Difference between revisions of "TDEIO"

From Trinity Desktop Project Wiki
Jump to navigation Jump to search
m (-Applicable to TDE (redundant), categories to bottom, minor reorganisation)
m (Blu256 moved page Network transparency (KDE3 Architecture) to TDEIO: More straightforward title)
 
(No difference)

Latest revision as of 10:26, 14 June 2022

In the TDE libraries, network transparency is implemented in the TDEIO API. The central concept of this architecture is an IO job. A job may copy, or delete files or similar things. Once a job is started, it works in the background and does not block the application. Any communication from the job back to the application - like delivering data or progress information - is done integrated with the TQt event loop.

Background

In the age of the world wide web, it is of essential importance that desktop applications can access resources over the internet: they should be able to download files from a web server, write files to an FTP server or read mails from a IMAP or POP server.
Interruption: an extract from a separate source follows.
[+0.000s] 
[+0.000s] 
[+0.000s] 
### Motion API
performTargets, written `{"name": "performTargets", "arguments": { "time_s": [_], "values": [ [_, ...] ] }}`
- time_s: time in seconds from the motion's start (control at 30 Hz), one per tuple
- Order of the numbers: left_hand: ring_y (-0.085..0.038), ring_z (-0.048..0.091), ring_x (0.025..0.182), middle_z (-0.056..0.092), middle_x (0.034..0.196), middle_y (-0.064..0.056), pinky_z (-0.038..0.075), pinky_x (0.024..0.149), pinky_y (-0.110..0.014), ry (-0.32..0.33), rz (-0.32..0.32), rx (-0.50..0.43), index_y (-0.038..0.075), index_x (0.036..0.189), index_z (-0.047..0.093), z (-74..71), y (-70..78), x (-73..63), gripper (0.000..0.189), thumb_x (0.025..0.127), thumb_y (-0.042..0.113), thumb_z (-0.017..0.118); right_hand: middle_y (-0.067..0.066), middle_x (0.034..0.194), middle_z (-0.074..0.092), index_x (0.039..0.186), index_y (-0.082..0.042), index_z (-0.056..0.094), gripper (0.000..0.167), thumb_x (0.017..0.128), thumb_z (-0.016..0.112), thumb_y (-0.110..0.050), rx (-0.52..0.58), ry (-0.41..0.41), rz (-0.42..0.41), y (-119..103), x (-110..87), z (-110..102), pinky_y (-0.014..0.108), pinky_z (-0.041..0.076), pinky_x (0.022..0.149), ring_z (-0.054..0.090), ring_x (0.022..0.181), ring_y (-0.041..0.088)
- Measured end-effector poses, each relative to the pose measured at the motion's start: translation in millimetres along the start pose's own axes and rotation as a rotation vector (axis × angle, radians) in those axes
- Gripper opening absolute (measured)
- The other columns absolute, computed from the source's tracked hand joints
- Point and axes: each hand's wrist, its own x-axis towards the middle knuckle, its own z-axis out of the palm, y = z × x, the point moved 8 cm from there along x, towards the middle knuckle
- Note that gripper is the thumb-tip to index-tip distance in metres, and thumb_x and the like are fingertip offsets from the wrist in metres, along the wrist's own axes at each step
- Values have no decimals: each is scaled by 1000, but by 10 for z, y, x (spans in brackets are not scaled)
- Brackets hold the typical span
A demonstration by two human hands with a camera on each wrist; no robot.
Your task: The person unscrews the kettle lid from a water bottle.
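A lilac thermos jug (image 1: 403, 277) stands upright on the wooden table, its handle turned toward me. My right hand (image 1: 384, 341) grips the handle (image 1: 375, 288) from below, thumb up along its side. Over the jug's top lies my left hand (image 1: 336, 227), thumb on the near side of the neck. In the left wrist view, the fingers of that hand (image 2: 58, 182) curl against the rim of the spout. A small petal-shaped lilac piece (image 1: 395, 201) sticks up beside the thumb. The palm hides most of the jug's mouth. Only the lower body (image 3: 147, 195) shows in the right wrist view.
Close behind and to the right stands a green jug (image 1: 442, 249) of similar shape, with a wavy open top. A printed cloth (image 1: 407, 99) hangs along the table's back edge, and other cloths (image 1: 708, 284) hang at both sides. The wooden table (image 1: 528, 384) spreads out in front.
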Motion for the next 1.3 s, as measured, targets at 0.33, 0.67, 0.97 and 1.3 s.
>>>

Often, the ability to access files regardless of their location is called network transparency.

In the past, different approaches to this goals were implemented. The old NFS file system is an attempt to implement network transparency on the level of the POSIX API. While this approach works quite well in local, closely coupled networks, it does not scale for resources to which access is unreliable and possibly slow. Here, asynchronicity is important. While you are waiting for your web browser to download a page, the user interface should not block. Also, the page rendering should not begin when the page is completely available, but should updated regularly as data comes in.

IO Slaves

Background operation is achieved by starting ioslaves to perform certain tasks. ioslaves are started as separate processes and are communicated with through UNIX domain sockets. In this way, no multi-threading is necessary and unstable slaves can not crash the application that uses them.

URLs

File locations are expressed by the widely used URLs. But in Trinity, URLs do not only expand the range of addressable files beyond the local file system. It also goes in the opposite direction - e.g. you can browse into tar archives. This is achived by nesting URLs. For example, a file in a tar archive on a http server could have the URL http://www-com.physik.hu-berlin.de/~bernd/article.tgz#tar:/paper.tex

Using TDEIO

In most cases, jobs are created by calling functions in the TDEIO namespace. These functions take one or two URLs as arguments, and possible other necessary parameters. When the job is finished, it emits the signal result(TDEIO::Job*). After this signal has been emitted, the job deletes itself. Thus, a typical use case will look like this:

void FooClass::makeDirectory()
{
    SimpleJob *job = TDEIO::mkdir(KURL("file:/home/bernd/tdeiodir"));
    connect( job, SIGNAL(result(TDEIO::Job*)), 
             this, SLOT(mkdirResult(TDEIO::Job*)) );
}

void FooClass::mkdirResult(TDEIO::Job *job)
{
    if (job->error())
        job->showErrorDialog();
    else
        kdDebug() << "mkdir went fine" << endl;
}

Depending on the type of the job, you may connect also to other signals.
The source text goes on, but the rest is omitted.